Accidents happen when UXO is hit, tossed, jiggled or otherwise moved. Still, most trips from field to factory require movement from person to person, sometimes over hundreds of precarious miles. Much of it ends at several foundries in Pakxan, on the banks of the Mekong River bordering Thailand.

Each day, scrap trucks unload tons of metal from every conceivable source: cars, trucks, airplanes, barrels, umbrellas, bicycles, frying pans, gas cans, demolished homes — and bombs. The scrap amasses in piles 15 feet high, 20 feet long. It’s stuffed into compacting machines that squeeze the metal into tightly packed bricks. One by one, a worker shoves those bricks into a raging furnace.

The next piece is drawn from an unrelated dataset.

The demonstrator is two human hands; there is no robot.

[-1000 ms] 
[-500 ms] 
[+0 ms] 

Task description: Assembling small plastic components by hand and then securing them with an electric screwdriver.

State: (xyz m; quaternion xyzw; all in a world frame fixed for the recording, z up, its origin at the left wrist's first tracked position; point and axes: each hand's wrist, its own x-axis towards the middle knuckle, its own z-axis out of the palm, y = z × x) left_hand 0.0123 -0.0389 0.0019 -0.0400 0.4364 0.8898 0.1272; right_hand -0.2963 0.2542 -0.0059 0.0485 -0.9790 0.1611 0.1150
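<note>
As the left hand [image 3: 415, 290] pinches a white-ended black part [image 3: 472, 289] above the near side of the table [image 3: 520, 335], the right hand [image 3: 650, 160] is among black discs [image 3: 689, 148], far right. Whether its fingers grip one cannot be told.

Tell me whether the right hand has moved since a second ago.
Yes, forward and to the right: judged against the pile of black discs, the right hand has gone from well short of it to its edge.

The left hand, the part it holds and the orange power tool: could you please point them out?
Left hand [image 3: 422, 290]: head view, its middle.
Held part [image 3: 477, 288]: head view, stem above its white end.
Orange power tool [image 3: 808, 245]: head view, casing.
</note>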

An employee named Vilaisack said the foundry where he works makes up to two tons of rebar each day, all of it shipped to markets across Laos. He didn’t worry about UXO among all the scrap. “We don’t buy anything unsafe,” he said.

Yet bits of bomb scrap lay on the ground nearby. His sweat-drenched colleague stood on a platform above that sputtering furnace, stirring the metal as it ruptured and hissed. Sometimes, the flames burned green. Sometimes, the fire surged with sudden little explosions.

Eventually, the metal inside that fire would leave the foundry in long ropes of rebar, which would form the framework of shops and homes, all across Laos.

This article was written and photographed with support from the Fund for Investigative Journalism.